Powerful Object Editing: Netflix VOID – New Free AI Tool for Removing Objects from Videos

[16:13 Tue,7.April 2026 by Thomas Richter]

Researchers at Netflix have released an AI algorithm called VOID (Video Object and Interaction Deletion), which not only removes objects from videos without a trace but—and this is the clever part—also removes all consequences of their physical interactions. This enables simpler yet more powerful object editing than previously possible, as the new algorithm "understands" how a sequence of events changes when an object is removed. If an object is removed, its previous interactions with other items are also removed from all frames.

In this regard, VOID goes a step further than previous similar methods for object-based editing: while classic methods convincingly reconstruct the background behind a removed object and correct visual side effects like shadows or reflections, they do not function on a higher level—i.e., when the removed object causally interferes with the action.

For example, if a ball is removed from a scene where it previously knocked into another object, it is not enough to simply make the ball disappear. If the editing is to be truly object-oriented, the movement of the impacted object must also change. This is exactly where many existing algorithms reach their limits: they create a visually cleaned-up scene but leave behind physically caused movements or secondary effects, which makes the scene look strange.

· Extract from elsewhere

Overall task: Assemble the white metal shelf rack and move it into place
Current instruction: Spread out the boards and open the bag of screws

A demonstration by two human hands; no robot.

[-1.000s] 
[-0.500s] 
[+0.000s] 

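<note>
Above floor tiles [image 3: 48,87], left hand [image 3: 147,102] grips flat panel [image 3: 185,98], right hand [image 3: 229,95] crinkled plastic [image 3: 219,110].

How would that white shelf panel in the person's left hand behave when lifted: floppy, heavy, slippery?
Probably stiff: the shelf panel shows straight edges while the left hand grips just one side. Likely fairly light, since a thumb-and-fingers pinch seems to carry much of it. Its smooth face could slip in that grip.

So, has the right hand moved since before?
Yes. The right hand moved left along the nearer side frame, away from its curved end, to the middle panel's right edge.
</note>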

VOID, on the other hand, can effectively regenerate the affected scenes in a version that shows how the scene would have developed if the removed object had never been present and the interactions seen in the original video had not taken place. The focus thus shifts from pure inpainting to a reconstruction of altered dynamics throughout the entire scene. To achieve this, VOID must regenerate the entire scene based on an understanding of the physical interactions of the objects in the video. For instance, if a bowling ball is removed from a video of bowling pins (as seen in the

demo on the project page under "Results"), the pins are no longer knocked over by it.

Combination of language-image understanding and video diffusion

This high level of complexity is achieved by combining several model components—first, a Vision-Language Model (VLM) analyzes the scene and identifies the regions that are causally affected by the object to be removed. This includes, for example, objects that would not have fallen, would not have experienced a collision, or would have taken a different trajectory without the removed item.

These affected areas are then encoded in the form of a "quadmask." A quadmask is a grayscale mask with four pixel values (0/63/127/255) that signals to the inpainting model how much it should intervene per region—from "completely remove" to "do not touch." This mask serves as control information for a video diffusion model, which then generates the new, physically consistent video after the object removal. More information can be found in the associated

paper.

Operation is very simple: objects to be removed from a video are marked with a click. Netflix has released VOID freely, meaning it can be used by anyone, for example

via Huggingface—however, it requires a GPU with at least 40 GB of VRAM, such as an Nvidia A100, which can be rented on Huggingface. It can also be tried out via

demo.

Comparison with other tools

There are other tools that can be used for object removal, such as Runway, Generative Omnimatte, MiniMax-Remover, and ProPainter. According to the Netflix developers, VOID is significantly superior to these alternatives. In a comparison with 25 people across several scenarios, VOID was preferred in 64.8 percent of cases, while Runway landed in a distant second place at 18.4 percent.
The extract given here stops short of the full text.